A Buffy the Vampire Slayer poster hangs prominently on my office wall. As I am ostensibly an adult, I tell people I keep it there because the tagline is an example of perfect messaging: “Pert. Wholesome. Way Lethal.” But the truth is, I like the entire concept of Buffy. I am a fan.
When the TV series debuted in 1997, I watched every episode as it aired. And remember: this was before DVD and On Demand. While I was trying to make my way as a woman in male-dominated Washington, D.C., Buffy was kicking ass and taking names. For seven seasons, I relished having her as a role model – even if I did view this weekly indulgence as a guilty pleasure.
Flash forward to 2014 and my start in the Aspen Institute’s Henry Crown Fellowship Program. This two-year opportunity challenges leaders to think beyond their current roles and find ways to create significant change in the world. As a fellow, I had to develop a project that would stretch my leadership skills. Since I run advocacy campaigns for a living, anything that looked remotely like a campaign was off the table. Instead, I had to come up with something that could create an impact – but was entirely new to me. It was like telling Buffy to dust a vampire without using a wooden stake. I was stymied.
Then last fall as I watched How to Get Away with Murder while trying to think up a project that would save the world and satisfy the Aspen Institute’s criteria, the socially and politically tinged dialogue of the program caught my attention. I began to wonder if there was a way to make it easy for cause organizations to harness the power of film and television storylines to push their issues.
And suddenly, it hit me. Buffy wasn’t a guilty pleasure – she was the solution.
I would use stories for social good. But I wouldn’t try to change what was on TV or coming to theaters. There are already great groups doing that. Rather, I would take stories already scripted, taped and produced, and help groups find creative ways to use them. Before the discovery shot of Murder flashed on my television screen, my project came into focus.
I would connect groups working on civil rights and race relations to relevant story arcs coming up on Scandal and The Good Wife. I’d make sure groups working to stop sexual abuse on school campuses knew that the second season of American Crime, set to air in early 2016, will feature a central plot line around this issue and offer them tips for how to use the show to drive chatter among their networks – and reach new audiences. I’d encourage nonprofits tackling climate change or addressing homelessness to check out the upcoming film Chloe and Theo and I’d give other organizations ideas for using Mark Wahlberg’s upcoming movie Deepwater Horizon to take aim at the fossil fuel industry.
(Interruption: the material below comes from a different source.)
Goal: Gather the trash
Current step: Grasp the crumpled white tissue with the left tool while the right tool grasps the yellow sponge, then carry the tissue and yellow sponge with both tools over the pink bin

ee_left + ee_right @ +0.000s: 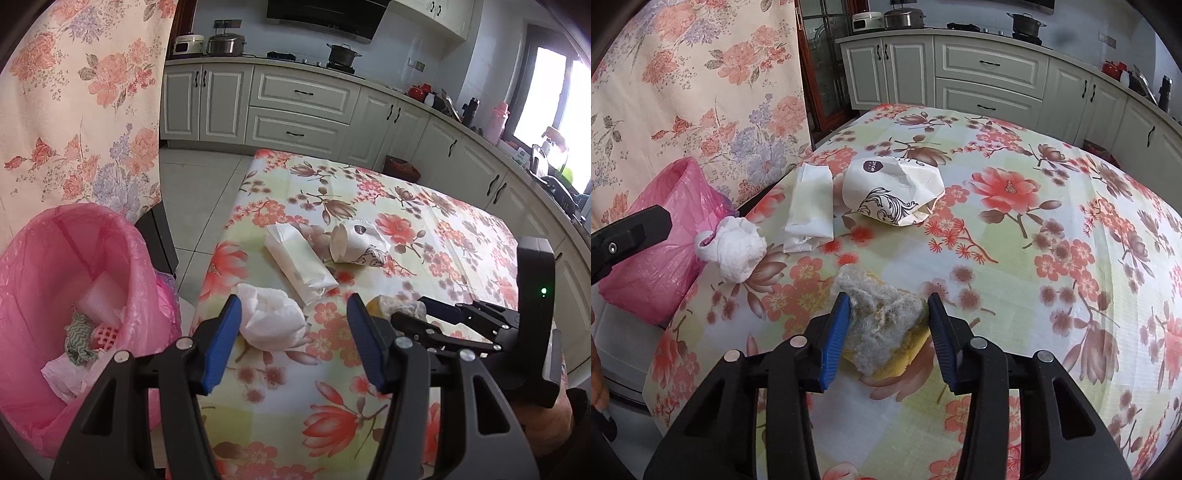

Why would advocacy groups working on critical issues devote time to popular television programs and movies? Simple. They need good stories. Though nonprofits are making great strides in building their own storytelling skills, the head writer for the Emmy-nominated Empire still has most of them beat. Organizations need to be able to tell their own stories – but they can also tap into the state-of-the-art storytelling television and movies have to offer, while connecting with new audiences on a very personal level.
Enter And…ACTION, a new way to connect cause organizations to upcoming film and TV storylines that are relevant to their work – and give them the lead-time needed to prepare online features, social media or other events that use the stories to engage viewers on their issues. TV and film creators are masters at getting people to feel something, and when people have feelings, they act. Even better, the television and film industry tells hundreds of new stories every day – and most of them are free. And best of all, And…ACTION is poised to break down the barriers that currently keep groups from taking advantage of this resource.
1) Groups don’t know where the opportunities are. And…ACTION will help groups be opportunity omniscient. Users can follow @andactionnow and (once it’s up and running) visit the website to find out what upcoming TV and film storylines could offer opportunities to drive their issues.
2) Even when advocacy groups are aware of upcoming storylines, they don’t know how to use them to support their work. And…ACTION will feature lessons learned from organizations that used movies like The Help to improve the lives of domestic workers or Law and Order SVU to address the issue of the rape kit backlog. Sharing behind-the-scenes examples of how groups have leveraged these opportunities will spur creativity among other organizations and encourage experimentation with this genre. Additionally, the website will feature a toolkit with tips for using storylines in different ways – and the encouragement groups need to try it themselves.
3) This is new territory. Organizations are wary of how to tap into this resource in a savvy, media-literate way. If a storyline is inaccurate or negative, can organizations still use it? Of course. For example, police dramas sometimes involve a detective strong-arming an immigrant with questionable status into telling what he knows. This, of course, is a false stereotype – immigrants are statistically much less likely to be involved in crimes. And…ACTION will offer counsel on sophisticated ways groups can use these scenes to start a conversation that ultimately gets viewers to question myths, misperceptions and stereotypes.
And…ACTION is a big experiment. When it comes to stretching my skills in a new direction – a focus of this fellowship project – I can definitely check that box as I find ways to bring together cause organizations and the entertainment field. But there’s something else good here. This project has the potential to bring social change to life for many more people in a variety of compelling ways. We are just in our pilot phase, but have already hired a project director, launched our social media and started pulling storylines set to air during the fall premiers.